■ **TASK DIRECTIONS**: Output the entries below exactly, from the first line to the line holding "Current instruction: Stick", both included.

■ **TASK INPUT**:

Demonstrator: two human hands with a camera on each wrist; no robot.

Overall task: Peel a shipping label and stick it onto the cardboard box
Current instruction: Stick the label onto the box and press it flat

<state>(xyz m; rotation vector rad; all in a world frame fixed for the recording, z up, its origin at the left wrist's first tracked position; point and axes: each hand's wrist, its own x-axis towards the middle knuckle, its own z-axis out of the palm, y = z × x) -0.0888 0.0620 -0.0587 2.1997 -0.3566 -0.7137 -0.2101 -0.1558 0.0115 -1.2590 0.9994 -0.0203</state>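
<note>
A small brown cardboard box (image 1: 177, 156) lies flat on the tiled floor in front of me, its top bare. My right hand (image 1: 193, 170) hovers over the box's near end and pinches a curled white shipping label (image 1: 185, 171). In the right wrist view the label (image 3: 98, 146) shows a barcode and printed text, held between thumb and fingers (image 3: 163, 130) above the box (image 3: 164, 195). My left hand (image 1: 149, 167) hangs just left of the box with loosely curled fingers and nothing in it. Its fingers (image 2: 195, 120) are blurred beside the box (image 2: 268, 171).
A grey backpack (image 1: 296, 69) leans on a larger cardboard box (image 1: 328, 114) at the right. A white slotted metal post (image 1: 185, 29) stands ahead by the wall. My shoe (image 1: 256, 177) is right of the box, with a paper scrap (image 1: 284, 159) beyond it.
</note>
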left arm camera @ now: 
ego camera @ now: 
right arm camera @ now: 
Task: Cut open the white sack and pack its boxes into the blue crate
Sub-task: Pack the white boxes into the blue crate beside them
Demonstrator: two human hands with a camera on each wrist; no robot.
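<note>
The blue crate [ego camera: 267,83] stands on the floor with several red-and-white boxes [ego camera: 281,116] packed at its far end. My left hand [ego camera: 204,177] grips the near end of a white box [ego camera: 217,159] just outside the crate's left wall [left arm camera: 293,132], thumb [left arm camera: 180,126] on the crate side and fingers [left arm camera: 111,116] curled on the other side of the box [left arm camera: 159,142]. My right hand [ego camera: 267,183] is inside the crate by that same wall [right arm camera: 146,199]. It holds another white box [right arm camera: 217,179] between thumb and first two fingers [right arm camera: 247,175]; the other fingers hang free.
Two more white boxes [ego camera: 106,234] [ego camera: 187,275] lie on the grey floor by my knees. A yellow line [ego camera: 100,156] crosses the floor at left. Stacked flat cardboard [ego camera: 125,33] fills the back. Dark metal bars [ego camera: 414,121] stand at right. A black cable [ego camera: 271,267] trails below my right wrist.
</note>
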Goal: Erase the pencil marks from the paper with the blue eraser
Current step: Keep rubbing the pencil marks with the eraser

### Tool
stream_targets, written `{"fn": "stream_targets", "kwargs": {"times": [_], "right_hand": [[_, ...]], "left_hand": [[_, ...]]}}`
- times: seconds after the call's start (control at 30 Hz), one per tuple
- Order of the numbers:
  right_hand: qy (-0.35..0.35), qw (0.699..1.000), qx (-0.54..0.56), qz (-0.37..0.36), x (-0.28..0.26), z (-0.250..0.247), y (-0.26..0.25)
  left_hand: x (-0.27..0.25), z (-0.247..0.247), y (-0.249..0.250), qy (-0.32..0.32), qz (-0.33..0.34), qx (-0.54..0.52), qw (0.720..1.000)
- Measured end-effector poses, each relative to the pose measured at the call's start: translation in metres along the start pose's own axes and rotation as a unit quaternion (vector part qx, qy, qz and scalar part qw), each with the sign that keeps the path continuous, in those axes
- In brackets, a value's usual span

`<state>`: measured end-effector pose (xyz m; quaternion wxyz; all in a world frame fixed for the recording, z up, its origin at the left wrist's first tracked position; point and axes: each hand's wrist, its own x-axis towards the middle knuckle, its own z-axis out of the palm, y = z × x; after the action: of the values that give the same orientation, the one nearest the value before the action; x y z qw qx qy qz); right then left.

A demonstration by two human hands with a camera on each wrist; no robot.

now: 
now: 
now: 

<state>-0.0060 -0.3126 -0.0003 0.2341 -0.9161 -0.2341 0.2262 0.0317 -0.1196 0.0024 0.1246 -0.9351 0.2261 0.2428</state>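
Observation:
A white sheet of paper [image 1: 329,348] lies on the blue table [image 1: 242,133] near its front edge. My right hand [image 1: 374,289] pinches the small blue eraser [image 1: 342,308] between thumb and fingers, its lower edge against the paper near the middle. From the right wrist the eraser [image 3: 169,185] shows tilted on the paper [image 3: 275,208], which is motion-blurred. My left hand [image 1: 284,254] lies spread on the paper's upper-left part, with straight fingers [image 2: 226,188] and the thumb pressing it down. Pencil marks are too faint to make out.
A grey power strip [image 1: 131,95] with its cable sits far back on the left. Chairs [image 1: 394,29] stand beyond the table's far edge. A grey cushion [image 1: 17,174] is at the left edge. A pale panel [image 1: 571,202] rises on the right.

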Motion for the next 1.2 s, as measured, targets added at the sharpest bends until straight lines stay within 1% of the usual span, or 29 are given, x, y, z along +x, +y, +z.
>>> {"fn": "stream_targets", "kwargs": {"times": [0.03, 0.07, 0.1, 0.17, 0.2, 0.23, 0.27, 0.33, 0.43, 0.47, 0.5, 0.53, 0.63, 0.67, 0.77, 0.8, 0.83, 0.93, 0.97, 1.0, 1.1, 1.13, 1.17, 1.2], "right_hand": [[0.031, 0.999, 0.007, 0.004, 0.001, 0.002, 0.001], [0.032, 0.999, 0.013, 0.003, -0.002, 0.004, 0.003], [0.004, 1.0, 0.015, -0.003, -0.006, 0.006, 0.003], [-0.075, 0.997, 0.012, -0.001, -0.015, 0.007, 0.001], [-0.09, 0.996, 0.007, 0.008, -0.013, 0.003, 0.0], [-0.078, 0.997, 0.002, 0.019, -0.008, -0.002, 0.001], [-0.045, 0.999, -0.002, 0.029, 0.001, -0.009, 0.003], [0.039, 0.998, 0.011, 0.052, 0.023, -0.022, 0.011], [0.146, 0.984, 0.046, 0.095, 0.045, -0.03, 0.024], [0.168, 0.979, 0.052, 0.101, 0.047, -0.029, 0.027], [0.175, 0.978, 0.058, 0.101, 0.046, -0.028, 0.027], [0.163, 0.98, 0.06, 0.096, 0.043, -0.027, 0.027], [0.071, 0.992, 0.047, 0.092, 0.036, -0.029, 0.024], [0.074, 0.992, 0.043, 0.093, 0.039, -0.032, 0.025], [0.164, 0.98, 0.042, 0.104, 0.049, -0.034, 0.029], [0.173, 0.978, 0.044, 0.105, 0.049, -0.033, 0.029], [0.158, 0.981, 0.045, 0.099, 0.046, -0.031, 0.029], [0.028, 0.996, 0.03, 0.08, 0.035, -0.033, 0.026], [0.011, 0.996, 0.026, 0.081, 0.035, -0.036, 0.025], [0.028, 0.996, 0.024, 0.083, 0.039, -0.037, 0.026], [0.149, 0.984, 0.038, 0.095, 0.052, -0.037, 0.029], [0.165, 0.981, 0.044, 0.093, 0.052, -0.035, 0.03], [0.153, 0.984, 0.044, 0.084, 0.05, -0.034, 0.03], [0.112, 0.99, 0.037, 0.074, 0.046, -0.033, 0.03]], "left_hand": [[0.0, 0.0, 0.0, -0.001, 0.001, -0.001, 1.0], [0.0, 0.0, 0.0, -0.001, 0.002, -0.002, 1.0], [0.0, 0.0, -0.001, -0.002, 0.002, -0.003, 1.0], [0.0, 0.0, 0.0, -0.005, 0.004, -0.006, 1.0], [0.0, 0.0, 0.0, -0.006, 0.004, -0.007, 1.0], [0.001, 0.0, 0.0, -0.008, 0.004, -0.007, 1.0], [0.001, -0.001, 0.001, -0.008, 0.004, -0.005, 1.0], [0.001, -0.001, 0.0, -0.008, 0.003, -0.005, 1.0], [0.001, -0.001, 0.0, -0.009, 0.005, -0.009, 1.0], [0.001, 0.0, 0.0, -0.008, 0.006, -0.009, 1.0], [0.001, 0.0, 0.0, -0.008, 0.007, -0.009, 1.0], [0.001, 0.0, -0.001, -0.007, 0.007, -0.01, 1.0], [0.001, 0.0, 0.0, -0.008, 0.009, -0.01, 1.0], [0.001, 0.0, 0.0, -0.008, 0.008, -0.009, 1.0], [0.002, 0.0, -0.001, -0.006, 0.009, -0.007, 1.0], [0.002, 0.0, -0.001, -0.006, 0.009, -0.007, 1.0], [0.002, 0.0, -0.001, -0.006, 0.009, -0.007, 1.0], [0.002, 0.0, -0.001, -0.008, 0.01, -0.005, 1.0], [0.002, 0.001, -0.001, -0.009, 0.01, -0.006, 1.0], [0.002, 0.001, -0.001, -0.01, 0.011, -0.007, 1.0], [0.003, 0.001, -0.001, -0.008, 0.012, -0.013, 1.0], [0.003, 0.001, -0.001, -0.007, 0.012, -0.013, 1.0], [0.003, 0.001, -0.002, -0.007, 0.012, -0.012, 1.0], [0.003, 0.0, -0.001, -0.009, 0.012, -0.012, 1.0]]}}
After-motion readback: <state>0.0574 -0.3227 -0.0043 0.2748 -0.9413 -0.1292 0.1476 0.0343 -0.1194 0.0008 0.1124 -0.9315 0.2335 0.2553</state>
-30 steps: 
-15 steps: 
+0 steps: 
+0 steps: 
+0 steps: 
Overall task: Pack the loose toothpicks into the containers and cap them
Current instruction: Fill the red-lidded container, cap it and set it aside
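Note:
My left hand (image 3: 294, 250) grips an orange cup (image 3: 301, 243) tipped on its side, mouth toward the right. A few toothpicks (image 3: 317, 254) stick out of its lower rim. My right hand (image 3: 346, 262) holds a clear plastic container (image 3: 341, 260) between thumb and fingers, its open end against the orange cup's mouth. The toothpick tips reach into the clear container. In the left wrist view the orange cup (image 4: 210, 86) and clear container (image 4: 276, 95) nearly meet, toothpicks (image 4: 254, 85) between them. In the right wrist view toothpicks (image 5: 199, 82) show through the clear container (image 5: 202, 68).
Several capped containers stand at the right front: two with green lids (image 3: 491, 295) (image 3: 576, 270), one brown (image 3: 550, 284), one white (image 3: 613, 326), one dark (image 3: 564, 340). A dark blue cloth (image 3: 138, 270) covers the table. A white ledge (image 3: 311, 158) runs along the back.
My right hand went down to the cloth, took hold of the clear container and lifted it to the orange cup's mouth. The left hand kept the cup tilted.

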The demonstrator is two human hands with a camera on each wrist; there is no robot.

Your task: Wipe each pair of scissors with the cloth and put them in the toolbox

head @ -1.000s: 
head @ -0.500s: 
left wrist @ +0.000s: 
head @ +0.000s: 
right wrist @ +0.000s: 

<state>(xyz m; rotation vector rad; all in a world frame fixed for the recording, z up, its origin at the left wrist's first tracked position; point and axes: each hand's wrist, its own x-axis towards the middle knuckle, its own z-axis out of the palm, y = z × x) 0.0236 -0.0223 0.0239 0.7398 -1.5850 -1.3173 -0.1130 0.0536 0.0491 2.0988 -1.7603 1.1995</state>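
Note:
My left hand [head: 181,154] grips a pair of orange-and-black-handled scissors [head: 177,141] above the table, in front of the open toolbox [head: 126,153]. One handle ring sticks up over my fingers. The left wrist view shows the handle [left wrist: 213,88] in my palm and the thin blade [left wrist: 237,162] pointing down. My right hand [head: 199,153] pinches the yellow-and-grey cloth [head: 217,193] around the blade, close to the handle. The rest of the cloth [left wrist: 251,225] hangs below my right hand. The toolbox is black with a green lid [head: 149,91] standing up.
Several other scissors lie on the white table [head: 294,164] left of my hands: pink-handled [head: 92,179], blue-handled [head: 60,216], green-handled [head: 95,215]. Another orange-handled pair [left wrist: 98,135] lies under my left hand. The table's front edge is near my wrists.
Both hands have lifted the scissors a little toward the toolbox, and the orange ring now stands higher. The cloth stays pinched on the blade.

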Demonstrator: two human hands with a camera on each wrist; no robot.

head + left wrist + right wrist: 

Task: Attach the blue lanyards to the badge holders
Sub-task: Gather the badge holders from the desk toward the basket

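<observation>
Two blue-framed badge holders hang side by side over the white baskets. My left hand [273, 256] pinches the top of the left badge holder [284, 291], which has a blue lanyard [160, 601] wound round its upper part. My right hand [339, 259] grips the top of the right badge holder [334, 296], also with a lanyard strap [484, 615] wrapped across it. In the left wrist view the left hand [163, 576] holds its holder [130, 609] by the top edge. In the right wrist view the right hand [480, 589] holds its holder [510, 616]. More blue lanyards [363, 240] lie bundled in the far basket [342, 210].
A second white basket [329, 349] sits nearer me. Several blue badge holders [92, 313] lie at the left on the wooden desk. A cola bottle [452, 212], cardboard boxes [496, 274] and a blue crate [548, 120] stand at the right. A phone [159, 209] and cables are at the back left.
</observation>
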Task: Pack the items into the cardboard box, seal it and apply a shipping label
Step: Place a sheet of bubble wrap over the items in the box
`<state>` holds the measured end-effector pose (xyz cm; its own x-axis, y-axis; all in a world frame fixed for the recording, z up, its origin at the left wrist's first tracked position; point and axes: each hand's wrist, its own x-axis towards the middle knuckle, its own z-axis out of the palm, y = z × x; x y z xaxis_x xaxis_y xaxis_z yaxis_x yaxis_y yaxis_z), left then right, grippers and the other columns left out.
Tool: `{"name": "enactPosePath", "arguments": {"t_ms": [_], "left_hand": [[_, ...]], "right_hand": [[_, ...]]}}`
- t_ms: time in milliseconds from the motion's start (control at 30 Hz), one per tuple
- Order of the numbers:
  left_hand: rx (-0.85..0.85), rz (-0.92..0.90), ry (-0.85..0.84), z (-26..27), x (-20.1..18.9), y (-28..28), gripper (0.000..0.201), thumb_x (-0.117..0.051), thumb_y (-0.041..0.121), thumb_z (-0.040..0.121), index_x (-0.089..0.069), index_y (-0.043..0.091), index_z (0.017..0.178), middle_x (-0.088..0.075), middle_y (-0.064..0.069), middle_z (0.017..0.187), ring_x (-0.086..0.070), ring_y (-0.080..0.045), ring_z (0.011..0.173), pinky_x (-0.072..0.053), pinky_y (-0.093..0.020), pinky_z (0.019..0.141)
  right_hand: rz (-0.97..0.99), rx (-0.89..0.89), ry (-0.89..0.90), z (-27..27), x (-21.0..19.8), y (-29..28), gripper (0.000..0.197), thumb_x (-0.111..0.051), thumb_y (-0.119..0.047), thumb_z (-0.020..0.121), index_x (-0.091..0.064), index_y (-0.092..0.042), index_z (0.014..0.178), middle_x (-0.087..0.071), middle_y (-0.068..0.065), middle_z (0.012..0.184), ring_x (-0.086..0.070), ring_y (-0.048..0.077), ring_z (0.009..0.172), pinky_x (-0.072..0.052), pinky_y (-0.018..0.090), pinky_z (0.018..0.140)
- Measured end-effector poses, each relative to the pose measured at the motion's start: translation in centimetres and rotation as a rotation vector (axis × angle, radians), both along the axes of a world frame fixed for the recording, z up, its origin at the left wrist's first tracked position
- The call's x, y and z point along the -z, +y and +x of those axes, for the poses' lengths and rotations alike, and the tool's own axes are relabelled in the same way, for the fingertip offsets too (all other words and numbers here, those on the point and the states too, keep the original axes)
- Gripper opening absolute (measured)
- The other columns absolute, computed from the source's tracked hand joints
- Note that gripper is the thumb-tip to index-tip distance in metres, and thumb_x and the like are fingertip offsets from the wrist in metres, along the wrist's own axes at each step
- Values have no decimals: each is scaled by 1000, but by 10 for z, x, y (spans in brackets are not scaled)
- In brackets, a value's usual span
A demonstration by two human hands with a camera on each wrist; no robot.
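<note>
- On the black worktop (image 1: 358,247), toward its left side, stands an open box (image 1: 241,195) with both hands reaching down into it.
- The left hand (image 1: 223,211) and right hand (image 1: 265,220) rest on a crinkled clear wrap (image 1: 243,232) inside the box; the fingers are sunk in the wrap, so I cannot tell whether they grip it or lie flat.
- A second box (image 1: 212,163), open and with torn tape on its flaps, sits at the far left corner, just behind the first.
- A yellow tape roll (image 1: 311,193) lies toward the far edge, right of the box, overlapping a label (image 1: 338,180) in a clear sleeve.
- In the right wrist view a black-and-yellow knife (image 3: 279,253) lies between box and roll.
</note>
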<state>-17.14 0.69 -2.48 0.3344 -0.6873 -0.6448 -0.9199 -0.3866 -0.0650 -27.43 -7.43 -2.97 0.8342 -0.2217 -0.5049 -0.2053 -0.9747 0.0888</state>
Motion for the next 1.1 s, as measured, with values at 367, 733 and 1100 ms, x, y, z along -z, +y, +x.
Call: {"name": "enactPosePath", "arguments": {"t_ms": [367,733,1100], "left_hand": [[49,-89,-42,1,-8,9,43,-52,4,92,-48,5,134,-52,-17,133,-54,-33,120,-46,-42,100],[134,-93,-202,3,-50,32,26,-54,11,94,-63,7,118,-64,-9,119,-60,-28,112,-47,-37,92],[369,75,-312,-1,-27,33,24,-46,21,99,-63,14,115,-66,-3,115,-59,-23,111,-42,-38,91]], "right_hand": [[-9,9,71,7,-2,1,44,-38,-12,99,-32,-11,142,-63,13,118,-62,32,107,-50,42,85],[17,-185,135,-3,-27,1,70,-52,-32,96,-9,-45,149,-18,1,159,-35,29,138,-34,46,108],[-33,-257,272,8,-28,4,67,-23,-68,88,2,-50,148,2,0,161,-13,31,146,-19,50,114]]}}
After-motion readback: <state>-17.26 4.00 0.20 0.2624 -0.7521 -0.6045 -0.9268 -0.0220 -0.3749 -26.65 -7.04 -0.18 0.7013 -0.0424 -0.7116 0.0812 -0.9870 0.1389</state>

■ **FINISHED TASK**:
Demonstrator: two human hands with a camera on each wrist; no robot.

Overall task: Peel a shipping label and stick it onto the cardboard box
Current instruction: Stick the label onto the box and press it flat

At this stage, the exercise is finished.